What you need to do> Among the entries below, which lines run from the line with "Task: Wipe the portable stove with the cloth" through the line with "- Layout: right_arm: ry"? Retype those, both ends included, exactly and without pictures.

Extracted data entries>
*** Begin section ***
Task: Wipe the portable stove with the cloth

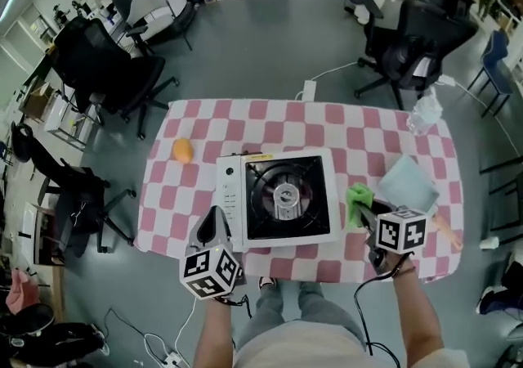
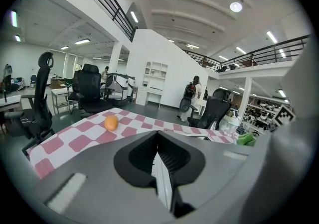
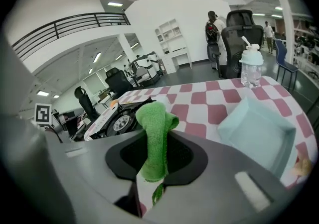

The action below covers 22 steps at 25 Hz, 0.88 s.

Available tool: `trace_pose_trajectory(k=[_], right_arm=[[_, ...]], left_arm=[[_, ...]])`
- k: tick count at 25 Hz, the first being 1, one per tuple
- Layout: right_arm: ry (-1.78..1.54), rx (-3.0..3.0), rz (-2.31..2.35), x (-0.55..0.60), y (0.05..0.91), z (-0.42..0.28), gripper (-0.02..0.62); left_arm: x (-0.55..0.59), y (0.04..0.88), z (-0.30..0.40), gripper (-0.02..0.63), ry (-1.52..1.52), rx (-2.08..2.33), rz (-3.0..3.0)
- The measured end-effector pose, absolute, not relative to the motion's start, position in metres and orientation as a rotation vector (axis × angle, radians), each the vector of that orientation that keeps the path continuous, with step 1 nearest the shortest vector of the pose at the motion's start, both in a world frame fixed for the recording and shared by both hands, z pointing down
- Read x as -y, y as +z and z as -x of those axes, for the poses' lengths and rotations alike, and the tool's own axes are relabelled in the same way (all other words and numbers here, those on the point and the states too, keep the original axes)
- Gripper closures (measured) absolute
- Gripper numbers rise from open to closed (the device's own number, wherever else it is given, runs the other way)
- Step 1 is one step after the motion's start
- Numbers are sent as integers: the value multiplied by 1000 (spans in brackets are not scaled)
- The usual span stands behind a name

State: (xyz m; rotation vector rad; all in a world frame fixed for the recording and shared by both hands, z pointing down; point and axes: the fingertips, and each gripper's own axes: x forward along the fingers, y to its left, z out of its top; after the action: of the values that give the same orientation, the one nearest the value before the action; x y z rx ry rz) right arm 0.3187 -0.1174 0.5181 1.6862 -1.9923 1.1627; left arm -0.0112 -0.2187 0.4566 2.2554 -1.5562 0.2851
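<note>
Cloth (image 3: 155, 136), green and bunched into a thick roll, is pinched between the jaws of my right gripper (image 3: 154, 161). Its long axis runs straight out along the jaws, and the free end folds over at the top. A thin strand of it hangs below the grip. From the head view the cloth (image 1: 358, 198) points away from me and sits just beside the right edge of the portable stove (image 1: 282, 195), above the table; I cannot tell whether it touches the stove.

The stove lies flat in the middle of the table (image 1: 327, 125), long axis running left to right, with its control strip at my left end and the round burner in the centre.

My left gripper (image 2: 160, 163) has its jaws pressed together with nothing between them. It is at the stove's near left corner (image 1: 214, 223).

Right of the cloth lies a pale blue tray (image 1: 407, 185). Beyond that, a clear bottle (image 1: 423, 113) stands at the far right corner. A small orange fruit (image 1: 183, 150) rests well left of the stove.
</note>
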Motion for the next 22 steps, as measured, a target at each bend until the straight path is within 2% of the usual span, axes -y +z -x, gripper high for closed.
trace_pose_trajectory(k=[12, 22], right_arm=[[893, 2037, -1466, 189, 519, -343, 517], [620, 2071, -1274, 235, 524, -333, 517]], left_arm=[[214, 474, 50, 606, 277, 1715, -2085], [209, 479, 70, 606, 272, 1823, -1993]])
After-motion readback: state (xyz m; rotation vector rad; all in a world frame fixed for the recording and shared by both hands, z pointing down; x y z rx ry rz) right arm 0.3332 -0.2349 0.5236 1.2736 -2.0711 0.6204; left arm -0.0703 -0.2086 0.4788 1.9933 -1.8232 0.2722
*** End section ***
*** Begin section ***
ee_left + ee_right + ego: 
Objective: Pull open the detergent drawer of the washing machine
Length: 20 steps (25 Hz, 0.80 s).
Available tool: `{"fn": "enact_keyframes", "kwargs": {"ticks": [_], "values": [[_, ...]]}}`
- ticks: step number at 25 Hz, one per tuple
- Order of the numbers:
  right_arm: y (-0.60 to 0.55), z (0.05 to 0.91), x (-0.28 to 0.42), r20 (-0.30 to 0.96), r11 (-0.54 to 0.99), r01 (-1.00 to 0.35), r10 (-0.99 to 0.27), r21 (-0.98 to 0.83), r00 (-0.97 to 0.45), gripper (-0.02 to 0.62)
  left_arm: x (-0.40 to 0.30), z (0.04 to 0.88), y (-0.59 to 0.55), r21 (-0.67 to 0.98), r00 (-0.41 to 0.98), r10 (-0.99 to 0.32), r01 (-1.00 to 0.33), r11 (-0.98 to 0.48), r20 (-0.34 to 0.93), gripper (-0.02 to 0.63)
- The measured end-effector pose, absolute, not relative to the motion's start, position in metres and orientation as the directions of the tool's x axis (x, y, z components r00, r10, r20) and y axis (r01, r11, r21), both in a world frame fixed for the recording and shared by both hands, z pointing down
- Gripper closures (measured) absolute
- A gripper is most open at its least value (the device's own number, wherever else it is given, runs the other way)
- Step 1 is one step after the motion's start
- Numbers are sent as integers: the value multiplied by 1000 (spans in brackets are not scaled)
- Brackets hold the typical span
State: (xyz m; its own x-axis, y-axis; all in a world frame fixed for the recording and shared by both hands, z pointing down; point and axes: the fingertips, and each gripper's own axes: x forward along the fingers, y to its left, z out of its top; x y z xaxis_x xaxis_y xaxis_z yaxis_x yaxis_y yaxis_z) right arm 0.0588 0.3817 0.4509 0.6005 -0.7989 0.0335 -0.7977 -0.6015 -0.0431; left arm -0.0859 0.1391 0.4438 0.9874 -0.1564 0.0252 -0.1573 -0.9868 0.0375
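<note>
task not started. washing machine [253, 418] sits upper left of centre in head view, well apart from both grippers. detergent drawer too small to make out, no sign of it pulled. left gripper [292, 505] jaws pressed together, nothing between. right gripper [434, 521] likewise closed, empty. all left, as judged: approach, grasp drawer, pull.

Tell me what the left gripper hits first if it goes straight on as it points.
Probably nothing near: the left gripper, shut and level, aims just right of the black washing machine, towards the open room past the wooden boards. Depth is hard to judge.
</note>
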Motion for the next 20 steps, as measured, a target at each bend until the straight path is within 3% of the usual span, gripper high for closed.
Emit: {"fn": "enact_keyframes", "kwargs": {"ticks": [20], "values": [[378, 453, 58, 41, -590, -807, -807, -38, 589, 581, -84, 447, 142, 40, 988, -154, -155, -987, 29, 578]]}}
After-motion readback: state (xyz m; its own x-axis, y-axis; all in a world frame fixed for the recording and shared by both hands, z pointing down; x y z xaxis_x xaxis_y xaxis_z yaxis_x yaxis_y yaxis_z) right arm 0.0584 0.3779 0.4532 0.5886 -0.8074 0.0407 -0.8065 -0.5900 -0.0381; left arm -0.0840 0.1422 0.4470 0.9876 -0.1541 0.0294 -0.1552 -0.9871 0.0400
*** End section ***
Task answer>
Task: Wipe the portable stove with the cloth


The action below covers 22 steps at 25 Hz, 0.88 s.

Available tool: `trace_pose_trajectory(k=[_], right_arm=[[_, ...]], left_arm=[[_, ...]])`
- k: tick count at 25 Hz, the first being 1, one per tuple
- Layout: right_arm: ry (-1.78..1.54), rx (-3.0..3.0), rz (-2.31..2.35), x (-0.55..0.60), y (0.05..0.91), z (-0.42..0.28), gripper (-0.02..0.62); left_arm: x (-0.55..0.59), y (0.04..0.88), z (-0.30..0.40), gripper (-0.02..0.63), ry (-1.52..1.52), rx (-2.08..2.33), rz (-3.0..3.0)

The required response has been given in full.